→ DATA EXTRACT:
——————

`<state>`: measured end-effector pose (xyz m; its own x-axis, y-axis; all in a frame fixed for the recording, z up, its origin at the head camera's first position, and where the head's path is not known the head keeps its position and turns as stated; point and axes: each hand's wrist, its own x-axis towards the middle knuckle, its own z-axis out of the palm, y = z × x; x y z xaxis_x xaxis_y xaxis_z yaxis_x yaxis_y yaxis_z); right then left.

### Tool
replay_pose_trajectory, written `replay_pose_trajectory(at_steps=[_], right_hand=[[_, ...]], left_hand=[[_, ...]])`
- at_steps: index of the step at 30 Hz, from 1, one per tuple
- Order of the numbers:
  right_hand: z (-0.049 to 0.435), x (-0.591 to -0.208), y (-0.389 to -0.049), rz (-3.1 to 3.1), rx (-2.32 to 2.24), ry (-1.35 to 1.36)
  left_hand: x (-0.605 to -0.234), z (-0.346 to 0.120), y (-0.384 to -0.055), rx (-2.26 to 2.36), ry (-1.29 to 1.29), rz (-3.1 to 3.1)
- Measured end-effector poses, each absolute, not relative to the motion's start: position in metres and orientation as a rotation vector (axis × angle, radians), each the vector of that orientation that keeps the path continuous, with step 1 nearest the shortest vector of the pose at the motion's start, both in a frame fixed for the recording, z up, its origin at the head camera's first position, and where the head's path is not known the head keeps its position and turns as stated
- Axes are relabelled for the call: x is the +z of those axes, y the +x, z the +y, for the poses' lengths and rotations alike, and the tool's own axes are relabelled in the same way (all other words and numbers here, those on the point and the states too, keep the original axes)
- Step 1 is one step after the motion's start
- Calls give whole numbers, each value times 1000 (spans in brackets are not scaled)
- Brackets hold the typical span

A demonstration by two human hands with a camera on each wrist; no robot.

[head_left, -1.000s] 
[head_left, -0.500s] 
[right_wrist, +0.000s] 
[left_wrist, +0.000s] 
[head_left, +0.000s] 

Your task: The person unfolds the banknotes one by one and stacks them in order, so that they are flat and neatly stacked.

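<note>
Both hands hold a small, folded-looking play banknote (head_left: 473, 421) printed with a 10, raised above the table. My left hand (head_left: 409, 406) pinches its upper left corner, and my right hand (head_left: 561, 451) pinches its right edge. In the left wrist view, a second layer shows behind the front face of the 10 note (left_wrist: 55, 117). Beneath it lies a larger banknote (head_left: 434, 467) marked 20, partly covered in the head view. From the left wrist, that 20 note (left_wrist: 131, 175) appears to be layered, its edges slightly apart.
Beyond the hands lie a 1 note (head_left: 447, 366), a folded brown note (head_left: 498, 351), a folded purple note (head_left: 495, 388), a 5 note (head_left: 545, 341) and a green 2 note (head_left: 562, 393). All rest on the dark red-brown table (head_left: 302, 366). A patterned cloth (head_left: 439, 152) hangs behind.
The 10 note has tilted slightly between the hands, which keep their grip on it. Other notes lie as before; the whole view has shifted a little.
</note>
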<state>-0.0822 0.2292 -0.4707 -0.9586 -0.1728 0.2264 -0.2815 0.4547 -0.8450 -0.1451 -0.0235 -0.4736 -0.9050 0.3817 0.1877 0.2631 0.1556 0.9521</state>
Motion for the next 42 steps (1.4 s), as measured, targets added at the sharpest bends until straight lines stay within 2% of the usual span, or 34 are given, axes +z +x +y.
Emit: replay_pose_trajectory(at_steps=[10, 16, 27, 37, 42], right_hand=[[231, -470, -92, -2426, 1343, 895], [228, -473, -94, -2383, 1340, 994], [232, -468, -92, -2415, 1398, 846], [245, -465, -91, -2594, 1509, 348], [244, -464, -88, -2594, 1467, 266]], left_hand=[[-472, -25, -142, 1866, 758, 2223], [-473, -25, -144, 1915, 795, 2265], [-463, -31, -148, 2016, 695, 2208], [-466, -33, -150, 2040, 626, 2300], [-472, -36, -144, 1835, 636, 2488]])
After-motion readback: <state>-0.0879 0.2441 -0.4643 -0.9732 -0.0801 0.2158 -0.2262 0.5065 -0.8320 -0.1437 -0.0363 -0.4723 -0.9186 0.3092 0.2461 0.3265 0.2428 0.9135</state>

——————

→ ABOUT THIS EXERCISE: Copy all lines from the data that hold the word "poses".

→ REPLY TO THE TASK:
- Measured end-effector poses, each absolute, not relative to the motion's start: position in metres and orientation as a rotation vector (axis × angle, radians), each the vector of that orientation that keeps the path continuous, with step 1 nearest the shortest vector of the pose at the motion's start, both in a frame fixed for the recording, z up, its origin at the head camera's first position, and where the head's path is not known the head keeps its position and turns as stated
- Axes are relabelled for the call: x is the +z of those axes, y the +x, z the +y, for the poses' lengths and rotations alike, and the tool's own axes are relabelled in the same way (all other words and numbers here, those on the point and the states too, keep the original axes)

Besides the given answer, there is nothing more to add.